Bildidentifikation · Aussagekraft
Aussage und Grenzen
Die Aussage ist verbal begründet und an die Datengrundlage gebunden. Für biostatistische Exaktheit fehlt in diesem Bereich regelmäßig die erforderliche Datengrundlage; deshalb wird die Wahrscheinlichkeit als verbal begründete Wahrscheinlichkeitsaussage formuliert. Merkmalsanzahl, Erkennbarkeit und Charakteristik werden gemeinsam gewürdigt.
Ein Gutachten benennt Vorbehalte: nahe Verwandtschaft, deutlicher Alterswandel, Veränderung des äußeren Erscheinungsbildes, problematische Vergleichsaufnahmen oder sonstige Einschränkungen des Materials. Solche Vorbehalte benennen Grundlage und Grenzen der Aussage.
Technische Trefferlisten, ungeeignetes Bildmaterial und eingeschränkt vergleichbare Aufnahmen werden als Materiallage bewertet. Die Schlussfolgerung folgt der erkennbaren Merkmalslage.
Eine bereits erfolgte Vorauswahl verändert die Bewertung und wird im Gutachten offen benannt.
Ein weiterer methodischer Punkt betrifft die Identität des Vergleichsbildes selbst. Geprüft wird, ob es der benannten Person sicher zugeordnet ist und für die konkrete Gegenüberstellung in hinreichend vergleichbarer Form vorliegt.
Bildidentifikation · Auftragsklärung
Erstanfrage
Für eine erste Einschätzung genügen meist schon Verfahrensart, Beweisfrage, vorhandenes Bezugsbild und aktueller Materialstand. Daraus lässt sich oft ableiten, ob zunächst eine Vorprüfung der Bildeignung, eine technische Aufbereitung oder ein voll begründetes Vergleichsgutachten in Betracht kommt.
Für eine erste Prüfung genügen diese Angaben in knapper Form. Verfahren und Erstanfrage nennt Informationen und Dateien für den Erstkontakt.

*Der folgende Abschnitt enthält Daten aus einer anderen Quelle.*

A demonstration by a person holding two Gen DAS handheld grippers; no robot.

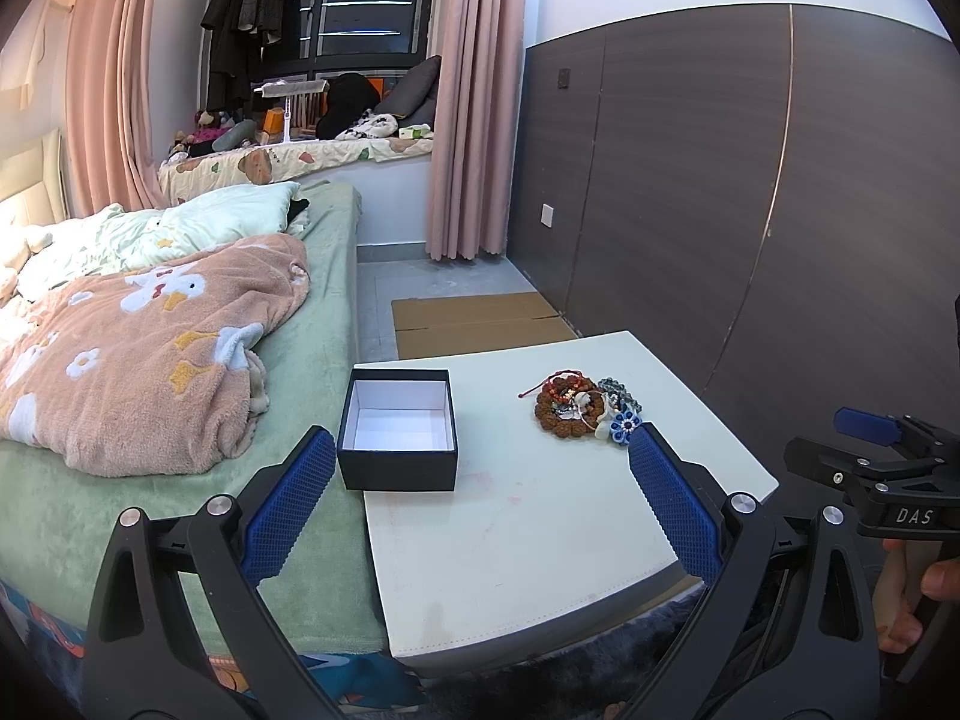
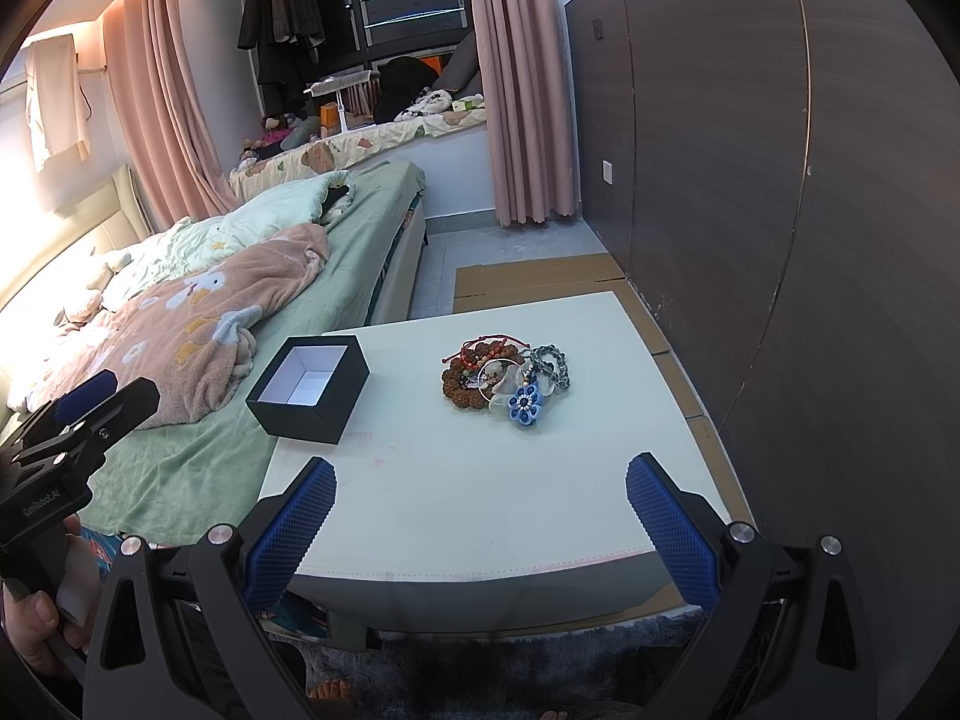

Bildidentifikation · Juristischer Rahmen
Ausgewählte Rechtsprechung
- BGH, Urt. v. 27.10.1999 – 3 StR 241/99: Nicht standardisierte Sachverständigengutachten erfordern die Mitteilung der wesentlichen tatsächlichen Grundlagen und Schlussfolgerungen.
- OLG Braunschweig, Beschl. v. 05.07.2006 – 2 Ss 81/05: Wahrscheinlichkeitsaussagen und Merkmals-Häufigkeiten verlangen eine offen gelegte und methodisch saubere Begründung.
- OLG Koblenz, Beschl. v. 31.05.2021 – 3 OWi 32 SsBs 97/21: Die Urteilsgründe müssen bei Verwertung eines anthropologischen Identitätsgutachtens Bildqualität, tatsächliche Grundlagen und tragende Merkmale nachvollziehbar erkennen lassen.
- AGIB-Standards: Die Begutachtung folgt den geltenden Grundlagen, Kriterien und Verfahrensregeln für Bildidentifikationsgutachten.